Oy, yorum.♡
'Hayallerde bir kağıt.
Parçası gibiydi kolayca
yırtılırdı.'
☆▪︎☆▪︎☆
Sesinden bi anda korksam da eli göbeğimin üzerinde olduğu için yerimden bir milim dahi kımıldayamamıştım. Derin bir nefes alarak yavaşça başımı çevirdim fazla yakın olduğunu yeni yeni fark ederken dudakları arasından nefesi yanağım ve kulağım arasında nefesler veriyordu.

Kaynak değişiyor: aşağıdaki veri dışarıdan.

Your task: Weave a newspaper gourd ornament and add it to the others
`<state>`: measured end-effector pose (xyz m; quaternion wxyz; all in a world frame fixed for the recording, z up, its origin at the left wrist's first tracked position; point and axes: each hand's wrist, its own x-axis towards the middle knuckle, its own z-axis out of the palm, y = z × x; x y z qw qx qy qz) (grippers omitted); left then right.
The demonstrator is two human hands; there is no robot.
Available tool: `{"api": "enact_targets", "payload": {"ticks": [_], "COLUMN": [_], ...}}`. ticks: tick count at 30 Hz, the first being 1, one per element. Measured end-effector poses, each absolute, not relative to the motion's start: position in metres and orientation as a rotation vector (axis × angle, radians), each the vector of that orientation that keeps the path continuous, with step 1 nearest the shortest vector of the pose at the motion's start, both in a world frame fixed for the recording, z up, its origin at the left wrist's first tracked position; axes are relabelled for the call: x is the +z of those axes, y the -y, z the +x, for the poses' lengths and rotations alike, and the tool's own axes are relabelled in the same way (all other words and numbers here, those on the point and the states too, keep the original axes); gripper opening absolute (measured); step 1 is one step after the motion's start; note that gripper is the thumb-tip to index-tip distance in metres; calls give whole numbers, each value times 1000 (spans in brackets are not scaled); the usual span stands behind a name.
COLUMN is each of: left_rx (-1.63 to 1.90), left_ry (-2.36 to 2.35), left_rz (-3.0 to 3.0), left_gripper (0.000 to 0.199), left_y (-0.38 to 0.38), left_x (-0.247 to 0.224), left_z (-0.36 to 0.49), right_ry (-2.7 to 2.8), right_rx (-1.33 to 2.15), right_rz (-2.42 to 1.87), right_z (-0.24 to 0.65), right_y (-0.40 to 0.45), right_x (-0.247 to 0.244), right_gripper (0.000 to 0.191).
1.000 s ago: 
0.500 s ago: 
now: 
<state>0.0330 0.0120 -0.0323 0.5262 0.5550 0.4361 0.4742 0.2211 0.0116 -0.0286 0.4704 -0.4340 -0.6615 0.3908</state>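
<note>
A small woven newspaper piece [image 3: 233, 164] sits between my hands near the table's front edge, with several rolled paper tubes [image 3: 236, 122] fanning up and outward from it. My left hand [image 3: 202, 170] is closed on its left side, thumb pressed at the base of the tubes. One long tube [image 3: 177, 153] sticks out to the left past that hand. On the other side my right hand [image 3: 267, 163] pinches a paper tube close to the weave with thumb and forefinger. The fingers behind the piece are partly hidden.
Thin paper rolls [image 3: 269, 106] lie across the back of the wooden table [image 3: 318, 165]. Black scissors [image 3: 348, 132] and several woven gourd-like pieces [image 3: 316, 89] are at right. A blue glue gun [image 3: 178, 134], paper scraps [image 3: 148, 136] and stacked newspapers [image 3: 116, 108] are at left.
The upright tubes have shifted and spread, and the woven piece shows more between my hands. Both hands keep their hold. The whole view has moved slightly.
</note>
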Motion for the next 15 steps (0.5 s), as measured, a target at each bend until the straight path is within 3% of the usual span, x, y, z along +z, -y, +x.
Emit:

"Beni bekleten sendin!" İçimde olan bu öfke neydi bilmiyorum ama arkamda durmakta olan adama mıydı? İşte onu bile bilmiyordum. "Haklısın! Seni sallamamı ister misin?" Bi anda sorduğu soruya şaşkın bakışlarımla ona baktığım da hafifçe güldü. Dudakları kıvrılırken gözünün kenarındaki çukur oluşmuştu. Haylaz bir gamze gibiydi. "Olur!" Mani olamadığım heyecanla sıkı sıkıya halatlara sıkı sıkı tutundum.
"Hazır mısın!?" Garip bir his yüreğime akıp giderken başımı salladım. "Evet!" Dediğim an göbeğimdeki elini çektiğin de alıştığım sıcaklığı bedenimden uzaklaşmıştı. Salıncağın oturduğum tahtasından tutarak beni geriye doğru çekerek ayaklarımı yükselmesini sağladı. Kalbim garip bir şekilde hızlanırken sanki korku, heyecan bir birine karışmış gibiydi.
Bi anda bıraktığın da halatları daha da bir sıkı kavradım. Geriye doğru süzülen kestane saçlarım kirpiklerimin ardından geçip giden rüzgar sanki özgürlük gibiydi. Her gök yüzüne yükseldiğim de kalbim korkuyla atsa da savrulan saçlarım özgürlüğün heyecanı ile dolup taşıyordu...
Ne kadar sürdü bilmiyorum ne kadar zaman geçti. O kadar güzeldi. Ki zamanın bile farkında değildim mapus değildim kapalı kapılar ardında saklamak zorunda kalmamıştım özgürlüğü saç diplerime kadar hissediyordum.. "Efnan?" Berzan'ın sesi ile gerçek dünyaya dönerken yavaşça gözlerimi araladım. Sağ tarafıma geçmiş sessizce beni izliyordu ne zaman bırakmıştı ne zaman tek başına sallandığımın bile farkına varamamıştım.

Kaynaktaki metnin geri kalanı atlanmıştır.